In the fall we'll offer the course again. This time at two separate times, Sunday evening and Tuesday mornings. I'm really hoping that we can get a lot of guys to sign up. Because next year I want to do the second series, Men's Fraternity: Winning at Work and Home. Wish me luck this summer.
Monday, May 12, 2008
Ain't No Cure for the Summertime Blues
But there are some good things also. I have the National Worship Leader Conference coming up in July (unfortunately in Austin so no break from the heat there) and a vacation somewhere in there if I can only decide what I'm going to do. Maybe I'll wait and take it in September when it might be cooler.
On other fronts, I lately I have been playing around with Facebook. And quite a few Covenant people have gotten on too. I've even found a long-lost relative, a friends over seas and the "girl" I got my first real kiss from in high school.

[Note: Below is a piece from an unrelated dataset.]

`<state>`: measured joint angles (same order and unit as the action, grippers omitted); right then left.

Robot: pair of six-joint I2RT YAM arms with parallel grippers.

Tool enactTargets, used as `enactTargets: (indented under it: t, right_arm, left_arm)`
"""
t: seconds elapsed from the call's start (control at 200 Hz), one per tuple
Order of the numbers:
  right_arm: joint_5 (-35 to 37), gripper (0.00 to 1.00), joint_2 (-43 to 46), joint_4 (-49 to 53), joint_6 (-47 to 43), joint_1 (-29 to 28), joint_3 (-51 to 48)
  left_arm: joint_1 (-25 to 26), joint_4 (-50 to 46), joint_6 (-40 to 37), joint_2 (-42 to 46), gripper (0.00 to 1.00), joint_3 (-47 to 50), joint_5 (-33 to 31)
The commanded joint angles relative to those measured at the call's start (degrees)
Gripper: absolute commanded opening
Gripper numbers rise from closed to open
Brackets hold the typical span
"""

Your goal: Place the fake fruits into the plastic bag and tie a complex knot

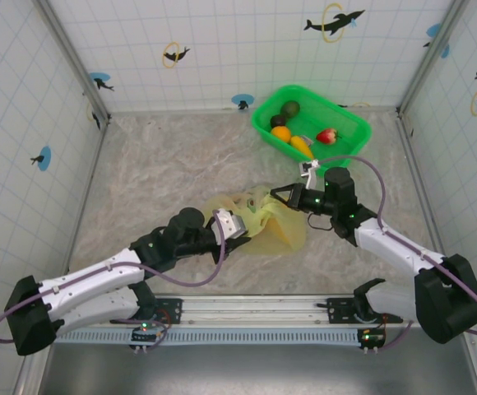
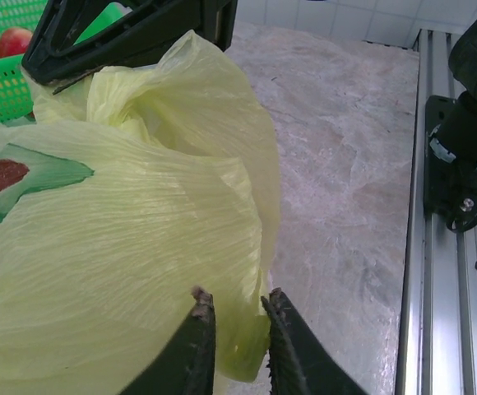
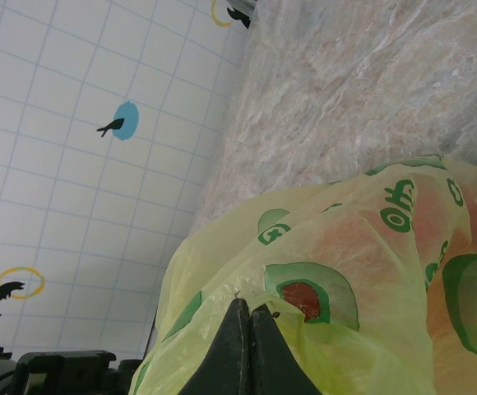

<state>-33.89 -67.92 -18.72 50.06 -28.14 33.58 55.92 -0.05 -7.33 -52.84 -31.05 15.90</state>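
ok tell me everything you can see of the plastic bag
The plastic bag is thin, crinkled, see-through pale yellow film printed with green avocado shapes and green lettering. It lies slumped on the marbled table between the arms, short of the green basket. The right hand is shut on a bunched upper fold; the left hand has its fingers nearly together at the lower edge, grip unclear.

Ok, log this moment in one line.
right gripper: shut on plastic bag | left gripper: slightly open around bag's edge | fake fruits: several in green basket

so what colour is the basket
The basket is bright green, clearest in the top view.
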Motion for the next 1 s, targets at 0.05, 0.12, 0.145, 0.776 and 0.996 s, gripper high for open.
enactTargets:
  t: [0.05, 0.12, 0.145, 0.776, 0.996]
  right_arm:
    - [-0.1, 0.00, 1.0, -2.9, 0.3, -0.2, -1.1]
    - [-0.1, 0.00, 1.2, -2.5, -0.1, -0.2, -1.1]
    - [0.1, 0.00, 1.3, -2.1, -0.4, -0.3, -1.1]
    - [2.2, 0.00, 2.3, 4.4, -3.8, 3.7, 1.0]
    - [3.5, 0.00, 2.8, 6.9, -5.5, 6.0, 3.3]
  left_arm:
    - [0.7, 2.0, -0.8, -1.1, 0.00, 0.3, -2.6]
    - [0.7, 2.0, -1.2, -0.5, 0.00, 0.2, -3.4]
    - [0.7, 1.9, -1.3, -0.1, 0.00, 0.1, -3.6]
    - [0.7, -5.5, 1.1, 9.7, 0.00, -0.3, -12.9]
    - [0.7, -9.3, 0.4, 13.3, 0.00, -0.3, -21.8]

However I have to fight the urge to spend too much time on it.
So, summer, here we go. I vow to keep up with this blog.
Friday, February 15, 2008
Approaching the End
Journey: Manhood - This is such an amazing, life changing ride. Since my last post we have finally reached the Biblical definition of a man. And it is really unbelievable. It is an incredible responsibility that I never realized. I never realized how drastic and all encompassing it is. It is a level of committment that I think most men would reject if they truly understood it. But the rewards are heavenly, not earthly.
I think the most difficult part of it is that I must disregard my feelings. That has been the single hang-up in taking all of this in. That has been my biggest problem. My entire downfall has been from acting on what I was feeling or not feeling about specific things.
There are four more weeks in the program and the next two sessions are about the marriage relationship. I'm really excited about it. The extent of all of this is so new. Now that I have the Biblical basis and the Godly promises behing it all, I think I can really do it and do it well. I'll stumble and make mistakes, but I'm going to make it.
Friday, November 02, 2007
Strength vs. Weakness
Administratively I am weak. I don't like planning. Sure I do it four months in advance but that's so I don't have to do it for another four months. I get bored organizing and filing music.
Socially I am "lacking". I communicate frankly without regard to who needs "stroking" and complimenting. Within rehearsals if I don't address something or someone it's because it or they are doing fine. I was reinforced in that in undergraduate school.
Generally there is harmony within each of my ensembles. But when there is discontent, that is with me, I tend to let it bother me too much. I start second guessing my decisions, and especially, my ability to do the right thing. It hits in my vulnerability if self-doubt. I often joke that working in a church would be such a breeze if it weren't for people. A joke, yes. A reality, most certainly.
So today I'm second guessing and doubting. But after counciling with a couple of close co-staff, I'm starting to feel better about it. There is something lacking in my confidence and job security that when something like this happens I get a knot in the pit of my stomach. I should be confident in my job to not let it bother me.
Just some rocks on my job journey road.